▶ **DESCRIPTION OF THE TASK**
Please return the lines of the data below, word for word, from the first line through the line containing "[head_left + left".

───── PROVIDED DATA ─────

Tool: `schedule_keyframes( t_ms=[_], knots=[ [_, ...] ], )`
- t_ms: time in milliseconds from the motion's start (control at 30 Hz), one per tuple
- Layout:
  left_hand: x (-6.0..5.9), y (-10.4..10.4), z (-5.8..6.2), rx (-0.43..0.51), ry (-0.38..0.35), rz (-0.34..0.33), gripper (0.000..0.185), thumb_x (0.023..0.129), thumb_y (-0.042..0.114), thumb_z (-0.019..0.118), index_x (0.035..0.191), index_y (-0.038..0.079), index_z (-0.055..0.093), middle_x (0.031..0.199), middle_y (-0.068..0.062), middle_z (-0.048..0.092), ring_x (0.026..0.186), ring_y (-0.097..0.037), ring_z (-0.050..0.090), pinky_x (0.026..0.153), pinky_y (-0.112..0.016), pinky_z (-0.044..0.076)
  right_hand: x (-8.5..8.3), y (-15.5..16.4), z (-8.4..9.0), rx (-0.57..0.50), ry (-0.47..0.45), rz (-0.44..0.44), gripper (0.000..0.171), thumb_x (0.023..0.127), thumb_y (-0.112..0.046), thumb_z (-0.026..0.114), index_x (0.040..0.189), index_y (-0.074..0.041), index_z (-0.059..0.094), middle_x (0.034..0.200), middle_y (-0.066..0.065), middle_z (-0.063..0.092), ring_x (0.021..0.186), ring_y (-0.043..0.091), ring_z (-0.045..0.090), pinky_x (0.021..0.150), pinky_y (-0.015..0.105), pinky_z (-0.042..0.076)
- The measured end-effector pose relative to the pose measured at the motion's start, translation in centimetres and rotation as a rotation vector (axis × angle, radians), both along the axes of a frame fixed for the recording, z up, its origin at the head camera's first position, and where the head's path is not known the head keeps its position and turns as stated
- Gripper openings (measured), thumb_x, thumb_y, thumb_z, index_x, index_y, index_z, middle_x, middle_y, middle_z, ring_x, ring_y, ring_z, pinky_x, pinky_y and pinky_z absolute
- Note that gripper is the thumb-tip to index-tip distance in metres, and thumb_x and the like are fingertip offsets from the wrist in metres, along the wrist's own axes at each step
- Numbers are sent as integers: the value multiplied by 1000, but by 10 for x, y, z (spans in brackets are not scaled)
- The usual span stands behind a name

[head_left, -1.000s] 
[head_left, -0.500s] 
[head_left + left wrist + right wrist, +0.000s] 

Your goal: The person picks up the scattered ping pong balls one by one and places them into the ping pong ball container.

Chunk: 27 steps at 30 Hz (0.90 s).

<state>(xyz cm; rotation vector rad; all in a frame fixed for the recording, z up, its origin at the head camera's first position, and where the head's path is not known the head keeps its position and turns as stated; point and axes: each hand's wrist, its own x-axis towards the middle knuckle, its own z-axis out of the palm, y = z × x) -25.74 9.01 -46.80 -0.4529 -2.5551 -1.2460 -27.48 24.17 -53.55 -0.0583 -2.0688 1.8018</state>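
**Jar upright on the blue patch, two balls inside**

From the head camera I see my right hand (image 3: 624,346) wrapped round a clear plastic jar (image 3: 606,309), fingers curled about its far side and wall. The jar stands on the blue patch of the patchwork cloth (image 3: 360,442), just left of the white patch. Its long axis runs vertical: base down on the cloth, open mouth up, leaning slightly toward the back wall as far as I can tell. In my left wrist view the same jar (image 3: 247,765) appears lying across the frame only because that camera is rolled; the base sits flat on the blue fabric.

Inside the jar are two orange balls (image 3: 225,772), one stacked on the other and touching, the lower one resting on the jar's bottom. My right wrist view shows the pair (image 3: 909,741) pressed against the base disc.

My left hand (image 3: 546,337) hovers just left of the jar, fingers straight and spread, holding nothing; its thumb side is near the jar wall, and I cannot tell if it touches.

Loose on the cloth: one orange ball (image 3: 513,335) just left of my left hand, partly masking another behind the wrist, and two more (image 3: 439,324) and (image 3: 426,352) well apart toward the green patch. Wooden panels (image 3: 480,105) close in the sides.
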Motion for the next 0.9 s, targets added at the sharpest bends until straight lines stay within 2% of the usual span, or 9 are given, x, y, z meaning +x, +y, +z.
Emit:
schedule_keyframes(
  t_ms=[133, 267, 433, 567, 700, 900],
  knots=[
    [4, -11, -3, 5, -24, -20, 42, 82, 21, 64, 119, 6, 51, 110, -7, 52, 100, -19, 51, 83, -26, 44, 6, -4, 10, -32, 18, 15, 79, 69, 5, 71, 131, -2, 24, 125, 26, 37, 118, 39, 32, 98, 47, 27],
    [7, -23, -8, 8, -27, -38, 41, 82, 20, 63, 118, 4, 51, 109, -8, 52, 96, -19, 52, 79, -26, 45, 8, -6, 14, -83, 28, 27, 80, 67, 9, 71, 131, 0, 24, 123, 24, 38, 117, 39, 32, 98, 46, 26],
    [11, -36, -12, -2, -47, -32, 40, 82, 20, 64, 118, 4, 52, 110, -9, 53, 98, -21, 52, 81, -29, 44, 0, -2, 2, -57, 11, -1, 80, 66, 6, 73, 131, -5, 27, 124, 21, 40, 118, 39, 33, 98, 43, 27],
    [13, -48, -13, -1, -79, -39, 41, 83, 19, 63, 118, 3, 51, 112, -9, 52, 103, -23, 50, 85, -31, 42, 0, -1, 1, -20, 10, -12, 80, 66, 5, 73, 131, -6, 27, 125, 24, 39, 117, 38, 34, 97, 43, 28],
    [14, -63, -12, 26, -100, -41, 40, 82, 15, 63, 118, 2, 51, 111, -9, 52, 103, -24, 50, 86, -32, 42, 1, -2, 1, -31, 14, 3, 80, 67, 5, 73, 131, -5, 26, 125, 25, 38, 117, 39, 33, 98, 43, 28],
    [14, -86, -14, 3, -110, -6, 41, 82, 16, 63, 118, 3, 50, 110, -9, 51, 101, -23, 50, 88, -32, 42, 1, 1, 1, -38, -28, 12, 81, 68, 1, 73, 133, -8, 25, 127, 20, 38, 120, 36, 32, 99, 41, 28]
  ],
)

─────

▶ **TASK SOLUTION**
Tool: `schedule_keyframes( t_ms=[_], knots=[ [_, ...] ], )`
- t_ms: time in milliseconds from the motion's start (control at 30 Hz), one per tuple
- Layout:
  left_hand: x (-6.0..5.9), y (-10.4..10.4), z (-5.8..6.2), rx (-0.43..0.51), ry (-0.38..0.35), rz (-0.34..0.33), gripper (0.000..0.185), thumb_x (0.023..0.129), thumb_y (-0.042..0.114), thumb_z (-0.019..0.118), index_x (0.035..0.191), index_y (-0.038..0.079), index_z (-0.055..0.093), middle_x (0.031..0.199), middle_y (-0.068..0.062), middle_z (-0.048..0.092), ring_x (0.026..0.186), ring_y (-0.097..0.037), ring_z (-0.050..0.090), pinky_x (0.026..0.153), pinky_y (-0.112..0.016), pinky_z (-0.044..0.076)
  right_hand: x (-8.5..8.3), y (-15.5..16.4), z (-8.4..9.0), rx (-0.57..0.50), ry (-0.47..0.45), rz (-0.44..0.44), gripper (0.000..0.171), thumb_x (0.023..0.127), thumb_y (-0.112..0.046), thumb_z (-0.026..0.114), index_x (0.040..0.189), index_y (-0.074..0.041), index_z (-0.059..0.094), middle_x (0.034..0.200), middle_y (-0.066..0.065), middle_z (-0.063..0.092), ring_x (0.021..0.186), ring_y (-0.043..0.091), ring_z (-0.045..0.090), pinky_x (0.021..0.150), pinky_y (-0.015..0.105), pinky_z (-0.042..0.076)
- The measured end-effector pose relative to the pose measured at the motion's start, translation in centimetres and rotation as a rotation vector (axis × angle, radians), both along the axes of a frame fixed for the recording, z up, its origin at the head camera's first position, and where the head's path is not known the head keeps its position and turns as stated
- Gripper openings (measured), thumb_x, thumb_y, thumb_z, index_x, index_y, index_z, middle_x, middle_y, middle_z, ring_x, ring_y, ring_z, pinky_x, pinky_y and pinky_z absolute
- Note that gripper is the thumb-tip to index-tip distance in metres, and thumb_x and the like are fingertip offsets from the wrist in metres, along the wrist's own axes at each step
- Numbers are sent as integers: the value multiplied by 1000, but by 10 for x, y, z (spans in brackets are not scaled)
- The usual span stands behind a name

[head_left, -1.000s] 
[head_left, -0.500s] 
[head_left + left wrist + right wrist, +0.000s] 

That concludes the exercise.